Reconstructing Ruby, Part 2: Files and Errors

Please read Part 1 of this series if you haven't already.

Before we continue, it's worth mentioning that while we're writing a lexer using Flex, Ruby doesn't use Flex. Instead Ruby implements a giant function for handling all of its tokenizing. I've chosen to use Flex because I find it to be more approachable than implementing a lexer from scratch. Using Flex also requires writing far less code. If possible, I'd like to avoid writing a 1265 line long method. Also, it would take a large chunk of time we can spend implementing more interesting concepts.

There are some likely reasons why Ruby didn't use a tool like Flex and chose to implement its own lexer. Lexers are not terribly difficult to implement and using a custom lexer allows for possible optimizations that you would not be able to achieve with a general solution like Flex. Since I'm not worried about the marginal increase we'll continue to use Flex.

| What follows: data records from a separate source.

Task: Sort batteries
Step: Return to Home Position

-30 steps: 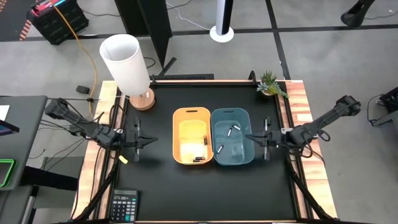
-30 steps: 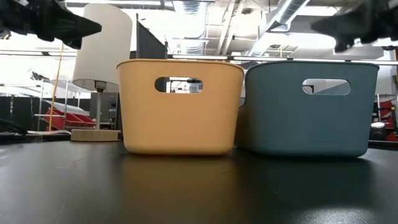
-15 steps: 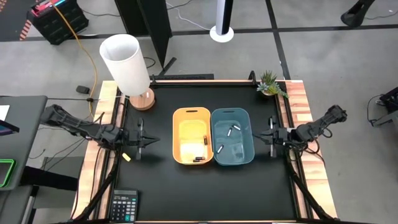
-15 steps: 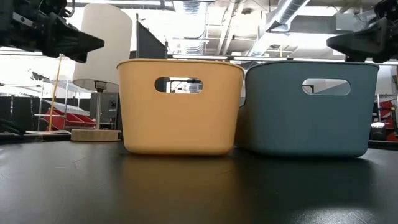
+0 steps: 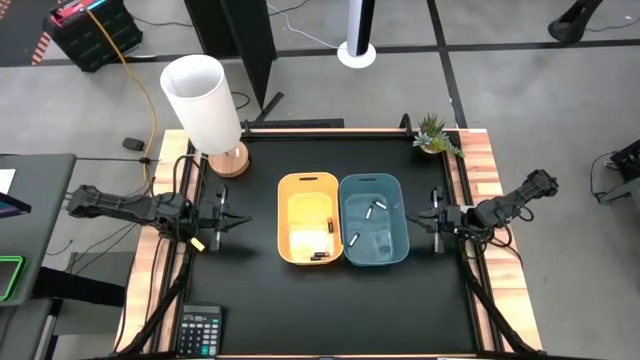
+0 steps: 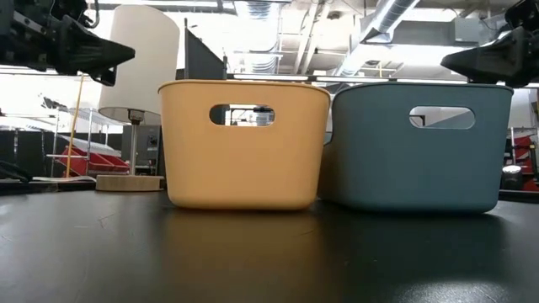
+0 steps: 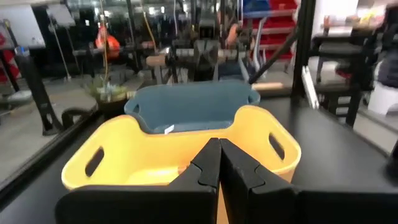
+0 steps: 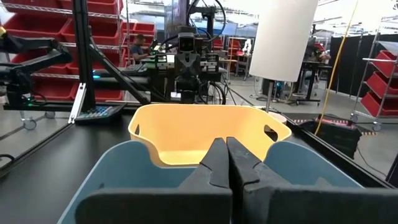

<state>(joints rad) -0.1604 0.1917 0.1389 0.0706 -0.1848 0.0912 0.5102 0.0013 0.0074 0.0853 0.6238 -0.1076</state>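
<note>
A yellow bin (image 5: 310, 218) and a blue bin (image 5: 374, 220) stand side by side mid-table. Dark batteries (image 5: 320, 256) lie in the yellow bin, white ones (image 5: 372, 210) in the blue bin. My left gripper (image 5: 245, 221) hovers above the table left of the yellow bin, shut and empty; its fingers meet in the left wrist view (image 7: 219, 163). My right gripper (image 5: 411, 220) hovers right of the blue bin, shut and empty, fingers together in the right wrist view (image 8: 227, 160). In the low view both bins (image 6: 244, 143) (image 6: 417, 145) rest on their bases.
A white lamp on a wooden base (image 5: 205, 105) stands at the far left corner, a small potted plant (image 5: 434, 134) at the far right corner, a calculator (image 5: 200, 329) at the near left edge. A yellow tag (image 5: 198, 243) lies by the left arm.
Both arms have drawn back from the bins toward their own table sides, the right gripper toward the right edge and lower, the left toward the left edge. Bins and batteries have stayed put.
</note>
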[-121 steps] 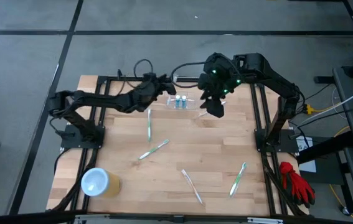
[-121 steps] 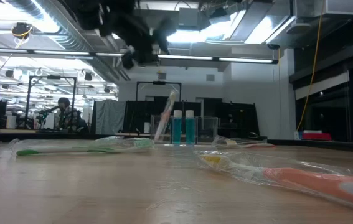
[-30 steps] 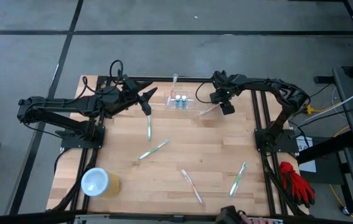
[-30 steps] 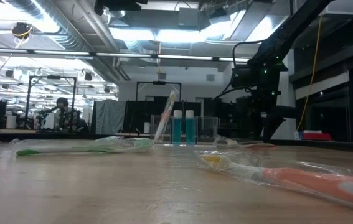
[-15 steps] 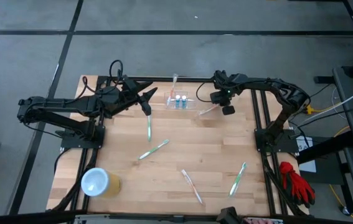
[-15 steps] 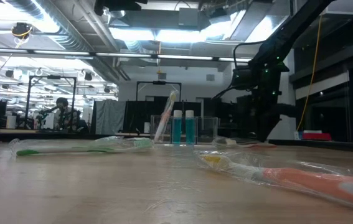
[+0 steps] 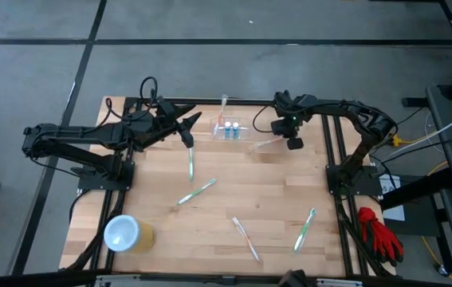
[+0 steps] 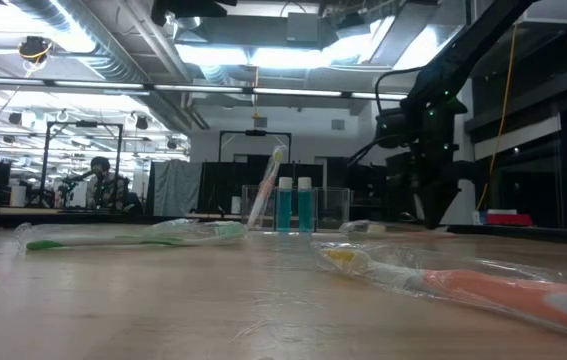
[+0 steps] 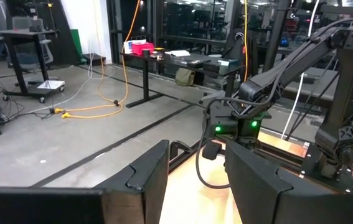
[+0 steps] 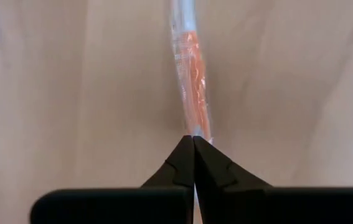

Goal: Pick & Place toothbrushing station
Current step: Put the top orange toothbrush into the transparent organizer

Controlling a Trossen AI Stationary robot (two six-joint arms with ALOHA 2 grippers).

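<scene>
The toothbrushing station [image 7: 230, 130] is a clear holder at the table's far middle, with two blue tubes and a white toothbrush [image 8: 266, 188] leaning in it. Just right of it a wrapped orange toothbrush [image 7: 267, 143] lies on the table. My right gripper [image 7: 293, 143] is shut on its right end. My left gripper [image 7: 186, 129] hangs open above the table, left of the station, with nothing between its fingers [image 9: 145, 180]. My right gripper pinches the wrapped orange toothbrush at its end [image 10: 196, 129] toward the table's right edge, between the two fingertips [image 10: 182, 158]. The fingers come from above, pointing down. The toothbrush lies flat on the table and runs away from the fingers toward the station.
Several wrapped green toothbrushes lie about: one [image 7: 190, 159] under the left arm, one [image 7: 197, 191] mid-table, one [image 7: 245, 239] near the front, one [image 7: 304, 229] at the right. A yellow cup [image 7: 127, 233] with a white top stands at the near left corner. A red glove [image 7: 379, 231] lies off the table.
My right gripper has shut its fingers on the end of the wrapped orange toothbrush, staying over the same spot. The toothbrush still lies on the table.
</scene>
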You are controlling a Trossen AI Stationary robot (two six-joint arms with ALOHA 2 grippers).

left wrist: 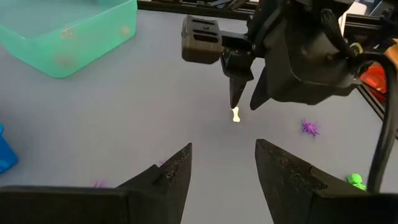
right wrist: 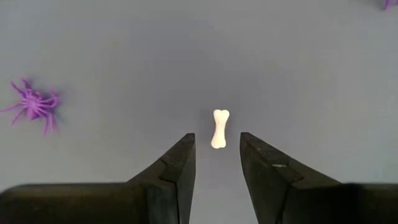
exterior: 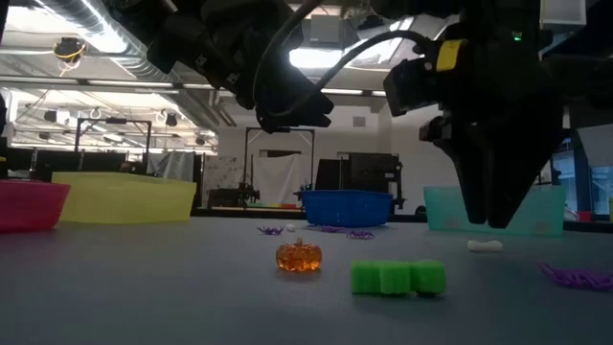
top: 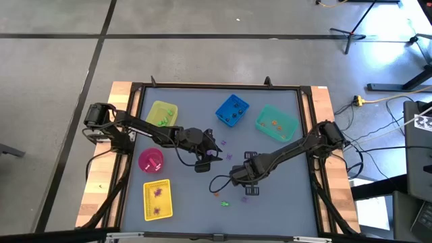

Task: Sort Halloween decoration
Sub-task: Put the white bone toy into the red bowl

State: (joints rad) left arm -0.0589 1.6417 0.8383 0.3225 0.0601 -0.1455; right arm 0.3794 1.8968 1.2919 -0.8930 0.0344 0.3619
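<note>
Small white bone (right wrist: 220,129), knobbed at both ends, lying flat mid-table toward the right edge. Right gripper (right wrist: 217,155) spread, straddling it from above, not touching. Left gripper (left wrist: 222,163) spread too, hovering near table centre.

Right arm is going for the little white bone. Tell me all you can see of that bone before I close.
The bone is a tiny white piece, plastic-looking, with a knobbed end each side of a short shaft. It lies flat on the grey table, alone, nothing touching it. The right tool hangs open above it, fingers either side. A purple spider lies well apart.
</note>
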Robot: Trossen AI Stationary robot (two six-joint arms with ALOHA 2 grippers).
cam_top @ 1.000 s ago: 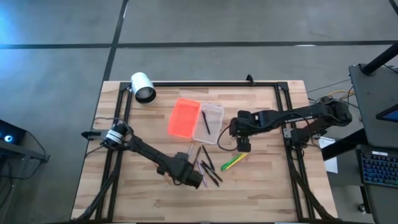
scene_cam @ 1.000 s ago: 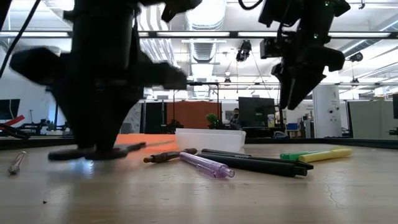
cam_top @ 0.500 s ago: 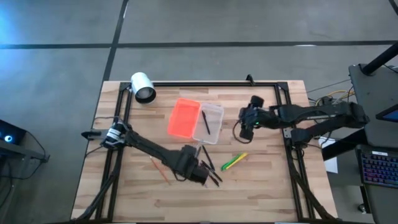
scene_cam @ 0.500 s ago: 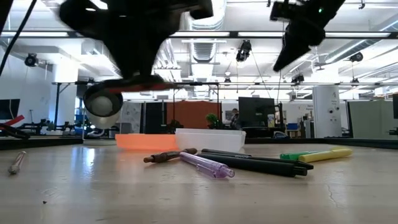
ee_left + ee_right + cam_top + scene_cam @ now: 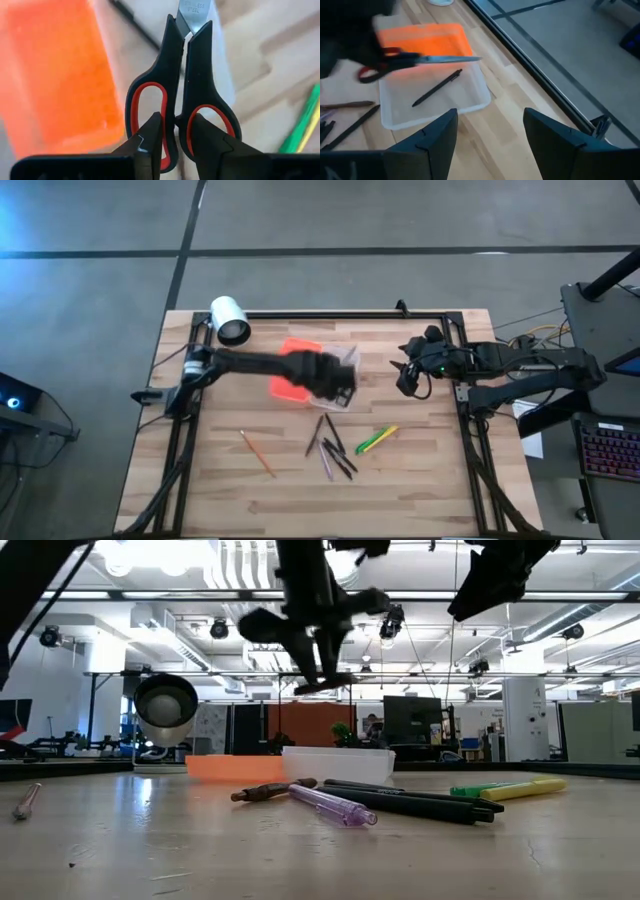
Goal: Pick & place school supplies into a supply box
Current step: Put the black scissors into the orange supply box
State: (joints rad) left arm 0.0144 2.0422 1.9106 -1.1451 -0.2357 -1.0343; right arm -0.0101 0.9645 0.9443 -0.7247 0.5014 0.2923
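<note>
- We've got the left gripper (image 5: 172,131) up in the air over the supply box (image 5: 318,371), jaws clenched on the scissors (image 5: 182,95) right at the handle loops.
- Blades closed, steel tip pointing away from the wrist; red lining shows inside both black loops.
- From the right wrist, the scissors (image 5: 415,62) hang level above the clear tray (image 5: 432,97), across the edge where it meets the orange lid (image 5: 425,39).
- One dark pen (image 5: 437,88) lies slantwise inside that tray.
- The right gripper (image 5: 490,132) sits raised off to the right of the box, near the desk's frame rail, jaws released wide and holding nothing.
- Down on the desk (image 5: 420,470), the orange pencil (image 5: 257,453) lies alone toward the left.
- A cluster of dark pens and pencils (image 5: 332,448) sits in front of the box, with the yellow-green highlighter (image 5: 375,440) just to its right.
- A white cylinder (image 5: 230,320) rests at the far left corner.
</note>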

When we left off, our program was able to read content from STDIN and identify numbers. We're now going to allow our program to also accept input in the form of a file. If we had an input file named program.rb that looked like:

4  
8  
15  
16  
23  
42  

Then we want to be able to do this:

$ ./ruby program.rb
NUMBER: 4

NUMBER: 8

NUMBER: 15

NUMBER: 16

NUMBER: 23

NUMBER: 42  

Changing Flex to use a file as input is surprisingly easy. Flex reads its input from a global variable called yyin. Initially yyin is set to read from STDIN. All we need to do is change it to point to our file. Let's update our main function to look like this:

int main(int argc, char *argv[]) {  
  if (argc > 1) {
    yyin = fopen(argv[1], "r");
  }

  yylex();

  return EXIT_SUCCESS;
}

In the code above, we're checking if any arguments were provided. If an argument was provided, we'll treat that as a filename, open that file for reading, and point yyin to it. If we run make and ./ruby program.rb we will see the expected output!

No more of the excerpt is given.